現在参加している部品メーカーは第一電子工業とタイコエレクトロニクスアンプの2社のみ。これをさらに増やせるかどうかが,今後のカギになる。コネクタ,スイッチ,ジャックなどの部品は形状がそのままノウハウを表すことになり,正確な形状を公開する上での抵抗感がある。例えばコネクタであれば差し込みやすさやカチッとした手ごたえ,外しやすさなどが重要であり,これらは形状自体で実現する。そこでデータの公開に当たっては,一部の形状を簡略化したり,内部構造を省略して一つの固まりで表現したりといった工夫が必要になる。「そのための時間と費用を気にする電子部品メーカーは多い」(図研取締役の上野泰生氏)。
しかし上野氏は「部品メーカーは,例えばソニーから(3次元データを出せと)言われる,パナソニックからも言われる,というように,多数のセットメーカーに対して同じようなデータを個別に用意するのは面倒なはず。それよりは図研のサイトにデータを出せば1回の作業で済むし,かつ顧客であるセットメーカーの設計者の利便性を向上させることができる。こうして顧客満足度の向上を実現することで,部品の販売増加につなげられる。セットメーカーはもう3次元でなければ設計しにくいはず」と強調する。
部品メーカーによっては自らのサイトで3次元データを公開している場合があるが,「図研のサイトに登録すれば,競合会社の部品を探しにきたセットメーカーの技術者を取り込める可能性も出てくる」。
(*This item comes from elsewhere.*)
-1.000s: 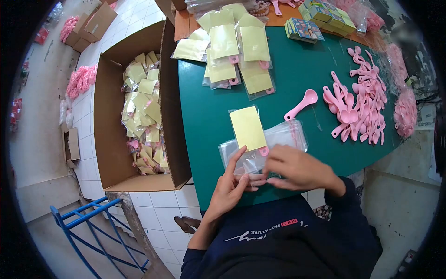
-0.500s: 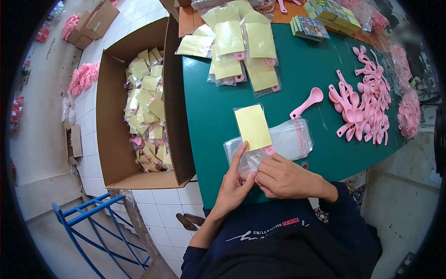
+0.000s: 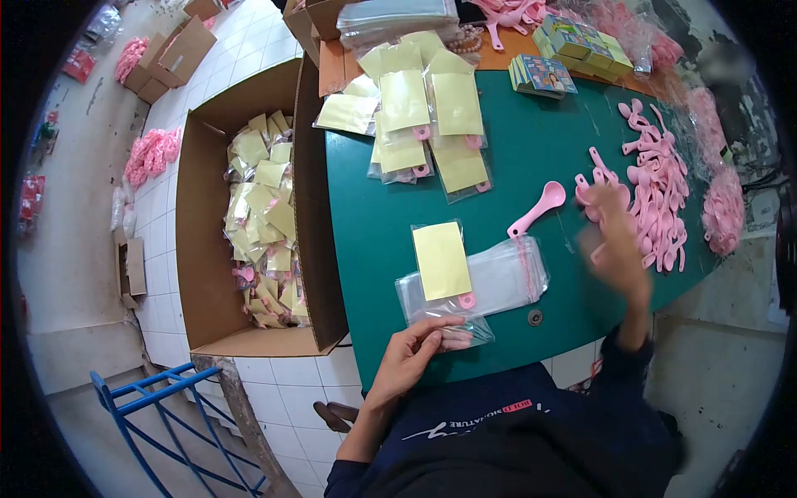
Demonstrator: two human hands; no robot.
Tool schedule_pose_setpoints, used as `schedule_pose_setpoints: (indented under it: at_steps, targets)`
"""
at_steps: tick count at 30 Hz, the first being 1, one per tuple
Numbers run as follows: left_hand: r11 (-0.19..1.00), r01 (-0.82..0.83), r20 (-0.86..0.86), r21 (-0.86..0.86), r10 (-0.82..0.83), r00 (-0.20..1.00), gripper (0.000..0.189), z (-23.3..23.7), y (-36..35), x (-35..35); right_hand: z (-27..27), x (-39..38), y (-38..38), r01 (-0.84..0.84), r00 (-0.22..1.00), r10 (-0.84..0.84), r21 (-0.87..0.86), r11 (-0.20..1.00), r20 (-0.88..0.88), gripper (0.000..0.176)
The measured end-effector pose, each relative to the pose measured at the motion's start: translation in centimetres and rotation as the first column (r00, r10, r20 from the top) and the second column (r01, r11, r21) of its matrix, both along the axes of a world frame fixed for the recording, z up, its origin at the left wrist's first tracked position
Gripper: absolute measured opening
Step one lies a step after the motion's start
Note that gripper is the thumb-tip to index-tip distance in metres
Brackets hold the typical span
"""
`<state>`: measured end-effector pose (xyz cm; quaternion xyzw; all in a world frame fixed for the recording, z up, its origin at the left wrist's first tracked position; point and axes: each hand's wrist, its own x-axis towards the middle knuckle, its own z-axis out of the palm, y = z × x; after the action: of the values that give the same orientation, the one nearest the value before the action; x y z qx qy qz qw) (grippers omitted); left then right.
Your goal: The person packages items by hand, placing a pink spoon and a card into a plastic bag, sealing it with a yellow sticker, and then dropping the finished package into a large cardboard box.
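Clear plastic bag (image 3: 480, 329) is lying near the front edge of the smooth green tabletop (image 3: 374, 236), partly over a flat stack of slick, see-through sleeves (image 3: 505, 275). Inside it there's a flat, rectangular pale yellow card (image 3: 441, 261), with a rounded pink end with a hole in it (image 3: 466, 300) poking out at the card's lower corner. Left hand (image 3: 408, 357) has the bag's crinkly lower end pinched in its fingers, some of them showing through the film. Right hand (image 3: 614, 241) is a big blur at the near-left side of a heap of glossy pink spoons (image 3: 660, 203), so can't tell if it's got hold of anything. One loose spoon (image 3: 552, 196), round bowl and all, sits just past the sleeves. Off to the left, a tall corrugated cardboard box (image 3: 312, 216) holds a jumble of shiny yellow-card packets (image 3: 257, 195).
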<state>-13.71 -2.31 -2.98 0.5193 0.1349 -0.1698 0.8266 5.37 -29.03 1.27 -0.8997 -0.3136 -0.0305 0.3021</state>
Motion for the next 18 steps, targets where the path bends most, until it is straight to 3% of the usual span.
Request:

さらに図研は部品メーカーに対して,部品データへのアクセス数などのレポートと,アクセスしてきた技術者のセットメーカー名,部署名までを提供する考え(別費用)。
図研の立場では「基本的に3次元によるデジタルものづくりを広げたいという目的なので採算を第一には見ていない」(同)が,治具設計や文書作成といった,機械系CADに関連するシステムの拡販と,機械設計分野という図研にとっての新規分野へのアプローチも併せて目的とする考え。
部品メーカーが支払う年会費は1年目無料,2年目年額12万円,3年目同24万円。1年目は「部品メーカーが参加する際の壁を少しでも低くしておくため」に無料にした。2年目以降は有料だが,Webサイトの管理費を回収できるような額ではなく,割安にしてある。セットメーカーの技術者は無償で登録可能。